Your task:
Print nothing except the lines of the listing below from the line with "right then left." to the line with "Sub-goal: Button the", each exactly as written, both ends included.

Material provided:
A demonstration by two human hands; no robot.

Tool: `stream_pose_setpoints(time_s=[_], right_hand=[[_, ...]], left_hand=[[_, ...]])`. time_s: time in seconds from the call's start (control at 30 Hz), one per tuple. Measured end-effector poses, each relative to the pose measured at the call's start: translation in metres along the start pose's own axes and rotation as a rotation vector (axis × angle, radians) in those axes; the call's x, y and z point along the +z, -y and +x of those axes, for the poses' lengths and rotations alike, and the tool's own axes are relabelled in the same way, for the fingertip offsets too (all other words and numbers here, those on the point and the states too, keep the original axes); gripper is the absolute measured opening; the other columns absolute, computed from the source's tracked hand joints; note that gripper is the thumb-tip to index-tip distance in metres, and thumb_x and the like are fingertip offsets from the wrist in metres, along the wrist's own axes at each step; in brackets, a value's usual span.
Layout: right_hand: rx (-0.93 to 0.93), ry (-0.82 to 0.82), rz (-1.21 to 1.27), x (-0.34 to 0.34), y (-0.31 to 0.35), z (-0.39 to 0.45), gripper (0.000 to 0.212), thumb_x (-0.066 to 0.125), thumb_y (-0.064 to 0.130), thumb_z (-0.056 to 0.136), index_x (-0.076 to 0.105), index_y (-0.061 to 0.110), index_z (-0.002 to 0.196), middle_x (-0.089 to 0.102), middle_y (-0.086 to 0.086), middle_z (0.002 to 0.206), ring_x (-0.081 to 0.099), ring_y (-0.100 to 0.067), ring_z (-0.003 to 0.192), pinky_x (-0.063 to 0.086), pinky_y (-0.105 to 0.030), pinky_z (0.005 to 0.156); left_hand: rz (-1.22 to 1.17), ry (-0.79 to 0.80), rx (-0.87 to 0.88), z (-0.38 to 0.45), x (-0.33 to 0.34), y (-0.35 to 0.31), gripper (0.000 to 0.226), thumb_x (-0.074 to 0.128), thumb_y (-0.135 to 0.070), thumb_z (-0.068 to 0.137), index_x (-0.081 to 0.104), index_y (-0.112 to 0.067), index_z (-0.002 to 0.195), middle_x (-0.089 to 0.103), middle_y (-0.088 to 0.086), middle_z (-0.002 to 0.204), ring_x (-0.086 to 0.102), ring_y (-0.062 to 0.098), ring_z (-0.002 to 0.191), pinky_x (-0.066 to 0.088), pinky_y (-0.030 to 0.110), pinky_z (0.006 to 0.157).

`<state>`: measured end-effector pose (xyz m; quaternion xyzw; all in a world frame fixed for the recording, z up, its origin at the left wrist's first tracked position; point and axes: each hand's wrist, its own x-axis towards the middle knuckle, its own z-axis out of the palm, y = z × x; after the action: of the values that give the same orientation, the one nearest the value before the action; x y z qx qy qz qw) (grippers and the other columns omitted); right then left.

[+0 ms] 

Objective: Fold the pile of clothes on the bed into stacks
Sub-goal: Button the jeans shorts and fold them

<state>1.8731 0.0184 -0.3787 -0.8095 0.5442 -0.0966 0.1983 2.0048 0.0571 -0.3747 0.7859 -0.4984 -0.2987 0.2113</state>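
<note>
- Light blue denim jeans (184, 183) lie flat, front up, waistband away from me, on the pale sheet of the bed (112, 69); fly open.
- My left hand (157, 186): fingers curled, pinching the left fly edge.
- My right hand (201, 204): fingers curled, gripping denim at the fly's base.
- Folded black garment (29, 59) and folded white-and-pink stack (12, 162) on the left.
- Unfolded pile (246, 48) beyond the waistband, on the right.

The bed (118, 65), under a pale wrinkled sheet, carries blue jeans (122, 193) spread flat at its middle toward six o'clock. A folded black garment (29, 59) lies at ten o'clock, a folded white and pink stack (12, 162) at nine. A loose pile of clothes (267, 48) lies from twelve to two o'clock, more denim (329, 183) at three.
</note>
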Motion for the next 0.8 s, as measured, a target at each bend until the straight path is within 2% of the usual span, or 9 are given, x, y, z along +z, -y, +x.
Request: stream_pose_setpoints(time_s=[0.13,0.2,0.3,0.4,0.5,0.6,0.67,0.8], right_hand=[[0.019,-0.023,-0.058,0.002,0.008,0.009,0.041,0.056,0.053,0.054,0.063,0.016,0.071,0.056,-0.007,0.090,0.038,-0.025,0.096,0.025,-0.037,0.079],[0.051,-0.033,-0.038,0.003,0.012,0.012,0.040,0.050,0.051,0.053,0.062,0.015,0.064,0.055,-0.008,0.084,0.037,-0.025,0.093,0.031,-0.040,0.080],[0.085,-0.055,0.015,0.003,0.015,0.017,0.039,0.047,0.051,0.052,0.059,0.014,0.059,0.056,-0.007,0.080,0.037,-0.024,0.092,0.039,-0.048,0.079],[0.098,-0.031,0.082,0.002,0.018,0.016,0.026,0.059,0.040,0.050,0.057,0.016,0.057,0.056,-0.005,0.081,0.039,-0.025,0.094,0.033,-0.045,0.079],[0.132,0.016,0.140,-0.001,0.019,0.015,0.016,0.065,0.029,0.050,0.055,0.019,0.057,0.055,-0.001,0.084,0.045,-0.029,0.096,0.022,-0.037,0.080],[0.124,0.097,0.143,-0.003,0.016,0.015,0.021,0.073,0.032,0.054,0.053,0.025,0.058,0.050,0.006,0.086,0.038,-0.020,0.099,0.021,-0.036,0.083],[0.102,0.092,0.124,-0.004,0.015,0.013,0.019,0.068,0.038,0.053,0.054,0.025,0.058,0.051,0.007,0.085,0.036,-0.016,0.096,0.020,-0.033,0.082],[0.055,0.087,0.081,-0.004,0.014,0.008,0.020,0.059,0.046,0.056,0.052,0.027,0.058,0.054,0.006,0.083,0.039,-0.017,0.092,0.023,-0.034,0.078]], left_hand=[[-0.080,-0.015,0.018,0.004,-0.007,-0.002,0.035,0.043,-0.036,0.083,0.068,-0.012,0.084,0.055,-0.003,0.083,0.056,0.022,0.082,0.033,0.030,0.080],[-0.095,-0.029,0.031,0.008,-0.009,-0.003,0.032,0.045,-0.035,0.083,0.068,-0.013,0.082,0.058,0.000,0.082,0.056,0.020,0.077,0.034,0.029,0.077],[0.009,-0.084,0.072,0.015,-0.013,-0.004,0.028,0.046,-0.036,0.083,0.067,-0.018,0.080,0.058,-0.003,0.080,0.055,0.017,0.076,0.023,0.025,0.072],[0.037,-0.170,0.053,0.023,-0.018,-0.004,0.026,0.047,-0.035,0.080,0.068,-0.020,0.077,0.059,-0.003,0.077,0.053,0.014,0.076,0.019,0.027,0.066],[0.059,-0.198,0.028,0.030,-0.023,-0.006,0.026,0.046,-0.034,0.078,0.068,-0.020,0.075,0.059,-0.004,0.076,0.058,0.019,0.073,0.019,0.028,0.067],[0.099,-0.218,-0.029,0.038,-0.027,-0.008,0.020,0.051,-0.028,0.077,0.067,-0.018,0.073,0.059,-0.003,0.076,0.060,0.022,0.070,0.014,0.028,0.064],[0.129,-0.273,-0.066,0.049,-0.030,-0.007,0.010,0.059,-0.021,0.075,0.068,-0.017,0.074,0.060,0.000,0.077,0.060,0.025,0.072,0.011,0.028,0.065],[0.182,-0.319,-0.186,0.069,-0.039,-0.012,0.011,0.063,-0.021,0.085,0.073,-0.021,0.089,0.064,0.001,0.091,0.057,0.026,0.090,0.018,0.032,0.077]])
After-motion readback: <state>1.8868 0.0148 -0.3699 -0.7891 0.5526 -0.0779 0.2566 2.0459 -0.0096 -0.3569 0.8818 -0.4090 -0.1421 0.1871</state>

Solution:
`<state>`: measured end-effector pose (xyz m; quaternion xyzw; all in a world frame fixed for the recording, z up, its origin at the left wrist's first tracked position; point and axes: each hand's wrist, its own x-axis towards the middle knuckle, its own z-axis out of the palm, y = z × x; after the action: of the values that give the same orientation, the one nearest the value before the action; x y z qx qy qz qw) (grippers and the other columns omitted); right then left.

[+0 ms] 

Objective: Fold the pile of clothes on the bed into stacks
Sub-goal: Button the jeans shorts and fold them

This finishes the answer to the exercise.